_WORK REQUIRED_. Among the entries below, find each line with "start" and show it.

┌─ DATASET EXTRACT

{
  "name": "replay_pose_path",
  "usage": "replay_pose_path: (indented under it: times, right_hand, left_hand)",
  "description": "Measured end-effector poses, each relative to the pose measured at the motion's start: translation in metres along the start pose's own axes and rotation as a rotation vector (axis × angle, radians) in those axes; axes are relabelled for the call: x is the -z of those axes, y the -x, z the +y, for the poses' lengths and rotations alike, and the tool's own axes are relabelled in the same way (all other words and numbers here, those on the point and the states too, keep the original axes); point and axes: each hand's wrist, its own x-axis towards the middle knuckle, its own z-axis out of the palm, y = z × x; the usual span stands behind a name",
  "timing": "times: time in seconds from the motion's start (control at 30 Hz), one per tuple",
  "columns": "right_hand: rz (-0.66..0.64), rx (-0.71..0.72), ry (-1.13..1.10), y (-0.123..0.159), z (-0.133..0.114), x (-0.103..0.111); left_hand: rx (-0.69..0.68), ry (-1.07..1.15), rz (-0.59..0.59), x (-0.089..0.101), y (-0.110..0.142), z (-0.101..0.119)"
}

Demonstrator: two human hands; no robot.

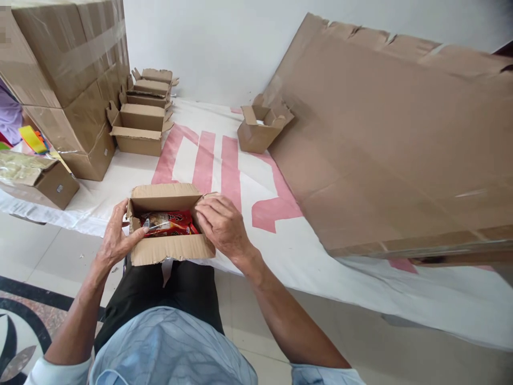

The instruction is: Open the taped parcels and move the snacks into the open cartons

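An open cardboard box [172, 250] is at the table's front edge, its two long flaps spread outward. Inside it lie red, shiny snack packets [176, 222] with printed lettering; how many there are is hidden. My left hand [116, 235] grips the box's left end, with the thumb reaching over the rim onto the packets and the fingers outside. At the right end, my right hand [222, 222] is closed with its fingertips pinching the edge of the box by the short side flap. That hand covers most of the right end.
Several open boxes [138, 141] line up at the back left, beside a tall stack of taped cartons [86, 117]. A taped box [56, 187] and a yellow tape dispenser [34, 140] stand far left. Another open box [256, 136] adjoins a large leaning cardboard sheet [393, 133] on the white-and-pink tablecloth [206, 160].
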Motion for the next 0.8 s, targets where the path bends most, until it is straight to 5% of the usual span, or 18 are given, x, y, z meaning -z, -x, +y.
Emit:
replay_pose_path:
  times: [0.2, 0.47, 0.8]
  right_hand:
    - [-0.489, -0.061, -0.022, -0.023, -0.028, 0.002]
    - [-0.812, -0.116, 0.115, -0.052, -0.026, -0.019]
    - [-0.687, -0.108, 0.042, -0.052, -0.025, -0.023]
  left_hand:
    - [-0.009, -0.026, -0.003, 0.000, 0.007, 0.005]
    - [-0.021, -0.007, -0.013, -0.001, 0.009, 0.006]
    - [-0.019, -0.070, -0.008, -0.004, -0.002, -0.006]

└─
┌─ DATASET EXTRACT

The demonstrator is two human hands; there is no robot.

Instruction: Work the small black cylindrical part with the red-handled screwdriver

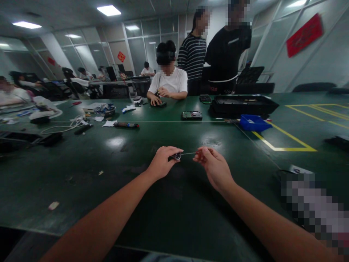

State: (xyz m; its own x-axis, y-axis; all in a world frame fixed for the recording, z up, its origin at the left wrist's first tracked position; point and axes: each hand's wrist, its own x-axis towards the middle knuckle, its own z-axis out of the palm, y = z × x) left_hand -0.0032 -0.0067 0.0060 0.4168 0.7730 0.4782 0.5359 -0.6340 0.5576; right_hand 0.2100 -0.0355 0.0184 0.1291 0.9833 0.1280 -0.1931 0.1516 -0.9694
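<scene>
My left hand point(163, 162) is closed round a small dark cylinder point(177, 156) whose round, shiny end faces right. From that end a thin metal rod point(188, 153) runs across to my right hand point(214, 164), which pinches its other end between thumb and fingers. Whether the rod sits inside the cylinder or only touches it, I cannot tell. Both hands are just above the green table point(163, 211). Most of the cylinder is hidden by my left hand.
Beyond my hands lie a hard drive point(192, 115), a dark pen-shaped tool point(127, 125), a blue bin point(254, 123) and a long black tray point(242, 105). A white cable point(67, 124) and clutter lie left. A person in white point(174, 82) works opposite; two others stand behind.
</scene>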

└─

_SOLUTION_.
  "description": "Measured end-effector poses, each relative to the pose measured at the motion's start: translation in metres along the start pose's own axes and rotation as a rotation vector (axis × angle, radians) in those axes; axes are relabelled for the call: x is the -z of those axes, y the -x, z the +y, for the poses' lengths and rotations alike, and the tool's own axes are relabelled in the same way (all other words and numbers here, those on the point and the states too, keep the original axes); point and axes: each hand's wrist, its own x-axis towards the middle knuckle, its own z-axis out of the palm, y = z × x; the usual span stands behind a name",
  "timing": "times: time in seconds from the motion's start (control at 30 Hz), one per tuple",

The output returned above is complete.